In these circles, it has become respectable to sympathise with the rebellious pensioners who have blocked streets, and to show an indignant concern for young people who fall beneath the batons of the police. Meanwhile, most of the protesters themselves have had no faith in liberal politicians. As for the nationalist-minded figures from the KPRF and the "Homeland" bloc, the more actively they have joined in the protest actions, the more quickly these actions have died down.
The growing hostility to the authorities is combined with a pronounced lack of confidence in the opposition. After all, the Kremlin's liberal critics share with it a free-market philosophy and a belief that the outcomes of privatisation need to be strengthened and defended. The uselessness of the Duma patriots, meanwhile, has long been obvious even to people without much experience of politics. Nostalgia is no substitute for an economic program, and arguments about the so-called special mission of Russia cannot conceal an open distaste for action. Nor can hours-long speeches about the good of the people provide a cover for antidemocratism and for a lack of interest in the real people, as opposed to a stereotyped image of them.
Meanwhile, the events of the past January have shown that a new opposition is taking shape in Russia. It is not being formed around the Duma parties, but on the basis of the developing social movements. The participants in the protest actions are trying to acquire a voice and to formulate their own demands to be placed on the authorities. As in many other countries, a social forum is now providing a meeting place for the protesters.
Unlike earlier international organisations of the left, the "new international" that is coming into being on the basis of the ideas proclaimed by the social forums - in Porto Alegre, Mumbai, Florence, Paris and London - is exceptionally democratic. In terms of ideas, the initiative has come from below. For Russian political culture - in which, even on the left, an unbelievable gap has remained between passive followers and leaders bursting with self-satisfaction - the forum was simply miraculous; it featured neither honorary presidiums nor long, ceremonious speeches.

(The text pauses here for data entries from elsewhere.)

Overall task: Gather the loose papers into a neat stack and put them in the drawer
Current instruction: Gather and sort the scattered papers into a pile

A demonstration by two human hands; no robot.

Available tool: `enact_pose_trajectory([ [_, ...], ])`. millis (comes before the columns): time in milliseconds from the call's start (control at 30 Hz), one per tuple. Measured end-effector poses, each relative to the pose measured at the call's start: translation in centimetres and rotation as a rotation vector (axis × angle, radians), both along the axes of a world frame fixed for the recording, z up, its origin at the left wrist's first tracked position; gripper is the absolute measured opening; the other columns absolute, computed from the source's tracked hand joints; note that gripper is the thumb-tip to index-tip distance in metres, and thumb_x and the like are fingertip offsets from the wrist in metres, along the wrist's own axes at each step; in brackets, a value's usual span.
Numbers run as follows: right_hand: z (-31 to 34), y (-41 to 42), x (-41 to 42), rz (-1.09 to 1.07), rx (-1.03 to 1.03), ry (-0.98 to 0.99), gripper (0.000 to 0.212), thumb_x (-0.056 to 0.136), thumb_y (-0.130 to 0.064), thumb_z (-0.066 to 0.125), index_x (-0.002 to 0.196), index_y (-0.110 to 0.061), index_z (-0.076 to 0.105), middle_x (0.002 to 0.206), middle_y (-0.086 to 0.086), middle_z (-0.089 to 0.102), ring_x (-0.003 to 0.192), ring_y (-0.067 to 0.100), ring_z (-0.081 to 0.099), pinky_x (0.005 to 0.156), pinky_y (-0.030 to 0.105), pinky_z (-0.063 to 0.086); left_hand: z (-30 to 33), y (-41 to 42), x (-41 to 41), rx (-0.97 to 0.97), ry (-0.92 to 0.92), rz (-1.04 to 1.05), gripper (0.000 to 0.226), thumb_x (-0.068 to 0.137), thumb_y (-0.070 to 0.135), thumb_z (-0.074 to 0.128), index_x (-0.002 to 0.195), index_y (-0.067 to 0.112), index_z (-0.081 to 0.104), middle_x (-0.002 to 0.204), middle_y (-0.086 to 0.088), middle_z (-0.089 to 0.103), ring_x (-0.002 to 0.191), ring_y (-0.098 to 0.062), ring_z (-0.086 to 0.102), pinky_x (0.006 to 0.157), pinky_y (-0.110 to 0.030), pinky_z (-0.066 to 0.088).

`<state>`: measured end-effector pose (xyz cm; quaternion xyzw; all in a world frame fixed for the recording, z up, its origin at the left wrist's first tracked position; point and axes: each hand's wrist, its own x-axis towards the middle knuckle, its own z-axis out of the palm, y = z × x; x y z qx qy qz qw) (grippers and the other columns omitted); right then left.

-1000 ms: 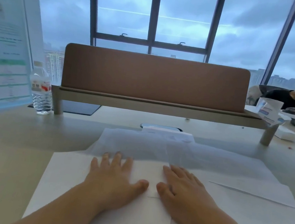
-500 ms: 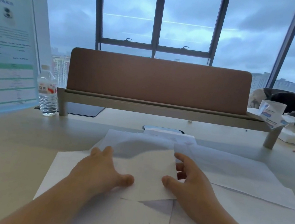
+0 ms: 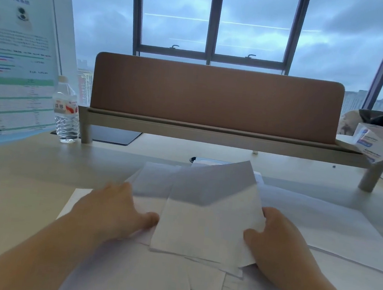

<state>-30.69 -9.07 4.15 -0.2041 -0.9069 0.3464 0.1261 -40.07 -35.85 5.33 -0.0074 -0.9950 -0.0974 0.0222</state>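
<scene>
Top sheet [image 3: 210, 219] now lifted, pinched by right hand [image 3: 276, 249] for gathering; papers [image 3: 135, 277] pressed by spread left hand [image 3: 114, 212].

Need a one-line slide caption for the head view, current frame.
Right hand lifts a white sheet off loose papers; left hand rests on them.
</scene>
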Motion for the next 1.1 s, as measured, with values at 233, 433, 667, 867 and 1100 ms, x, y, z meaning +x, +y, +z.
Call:
enact_pose_trajectory([
  [233, 0.4, -0.6, 0.1, -0.119, -0.219, 0.207, 0.016, 0.089, -0.007, 0.048, 0.087, -0.019, 0.059, 0.062, 0.007, 0.068, 0.057, 0.027, 0.062, 0.054, 0.03, 0.042, -0.5, 1.0, 0.1, 0.053, -0.016, -0.033, 0.068, 0.063, 0.078, 0.06, 0.08, 0.013, 0.059, 0.07, 0.001, 0.058, 0.07, -0.02, 0.055, 0.061, -0.031, 0.039],
  [433, 0.7, -0.6, 0.2, -0.222, -0.468, 0.263, 0.023, 0.088, -0.002, 0.044, 0.095, -0.015, 0.062, 0.072, 0.018, 0.069, 0.058, 0.031, 0.057, 0.053, 0.035, 0.049, -0.7, 1.8, 1.0, -0.069, -0.023, -0.033, 0.089, 0.064, 0.093, 0.05, 0.122, 0.026, 0.054, 0.129, 0.0, 0.055, 0.125, -0.028, 0.052, 0.094, -0.043, 0.047],
  [667, 0.2, -1.3, -0.1, -0.164, -0.285, 0.207, 0.022, 0.087, -0.008, 0.046, 0.094, -0.024, 0.059, 0.084, 0.005, 0.07, 0.076, 0.029, 0.064, 0.063, 0.036, 0.05, 0.5, 1.3, 0.9, 0.076, -0.076, -0.104, 0.068, 0.064, 0.079, 0.075, 0.099, 0.024, 0.057, 0.097, 0.007, 0.066, 0.087, -0.015, 0.062, 0.07, -0.03, 0.047],
  [867, 0.4, -1.8, 0.1, -0.138, -0.267, 0.212, 0.024, 0.088, -0.006, 0.046, 0.094, -0.025, 0.059, 0.088, -0.003, 0.068, 0.079, 0.022, 0.062, 0.061, 0.032, 0.042, 0.8, 1.2, 1.3, 0.268, -0.144, -0.18, 0.026, 0.08, 0.044, 0.077, 0.08, 0.022, 0.064, 0.08, 0.004, 0.071, 0.077, -0.013, 0.066, 0.059, -0.025, 0.043],
  [1100, 0.7, -1.9, 0.2, -0.103, -0.383, 0.226, 0.026, 0.088, -0.007, 0.049, 0.098, -0.027, 0.062, 0.087, 0.005, 0.07, 0.067, 0.03, 0.063, 0.055, 0.038, 0.053, 1.2, 0.4, 0.3, 0.793, -0.003, -0.021, 0.025, 0.099, 0.023, 0.051, 0.083, 0.011, 0.066, 0.081, -0.012, 0.07, 0.073, -0.029, 0.066, 0.068, -0.034, 0.051],
])
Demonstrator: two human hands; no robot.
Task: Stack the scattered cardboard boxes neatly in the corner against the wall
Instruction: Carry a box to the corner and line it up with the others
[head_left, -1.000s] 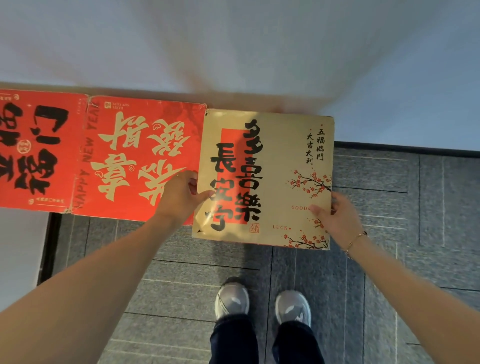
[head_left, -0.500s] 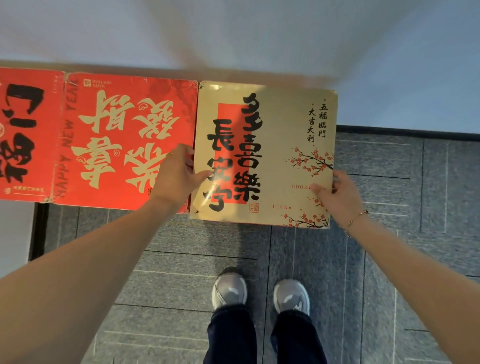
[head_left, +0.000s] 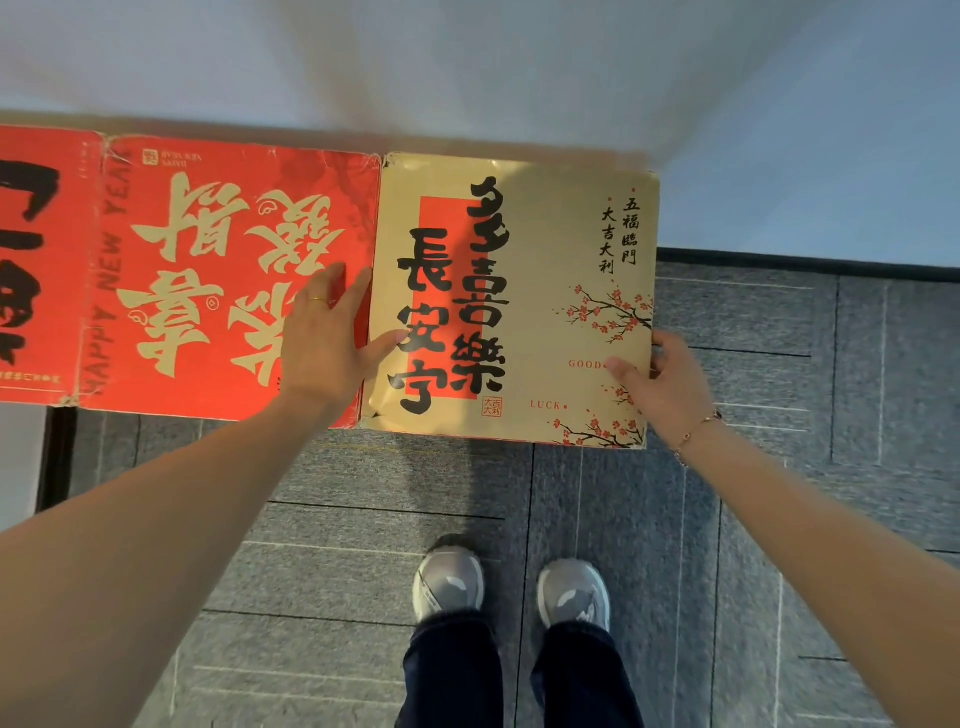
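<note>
Against the white wall (head_left: 467, 62), both hands are seating the gold printed cardboard box (head_left: 519, 291) beside the red printed cardboard box (head_left: 234, 280): left hand (head_left: 327, 338) resting flat with fingers spread, right hand (head_left: 660, 379) pinching the right edge, likely releasing next.

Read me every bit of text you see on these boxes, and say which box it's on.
"GOOD" and "LUCK": gold box, beside large black calligraphy and small columns "五福臨門 大吉大利".
"HAPPY NEW YEAR": left edge of middle red box, which also carries large gold characters, upside down.
Its corner logo: too small.
Far-left red box: characters cut off.

Grey carpet tiles (head_left: 753, 519); white wall (head_left: 467, 62); grey sneakers (head_left: 449, 582); dark trousers (head_left: 452, 670).
</note>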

At the April 16 demonstration, the order in which the speakers addressed the participants was determined by lot; first up was Petr Zolotarev, a trade union leader from the city of Togliatti. The television and press joined in ignoring this "incorrect" gathering, but no-one was especially embittered as a result; the social movements are acquiring their own media, from websites and small newspapers to pirate radio stations and internet television. Indeed, one can speak of the "small press" only in the sense that these news sources are run on very little money. Pravda-Info, for example, has appeared in a print-run of 55,000 copies, enormous for such publications.
A new social force is coming into being before our eyes. If the authorities fail to take account of it, so much the worse for the authorities.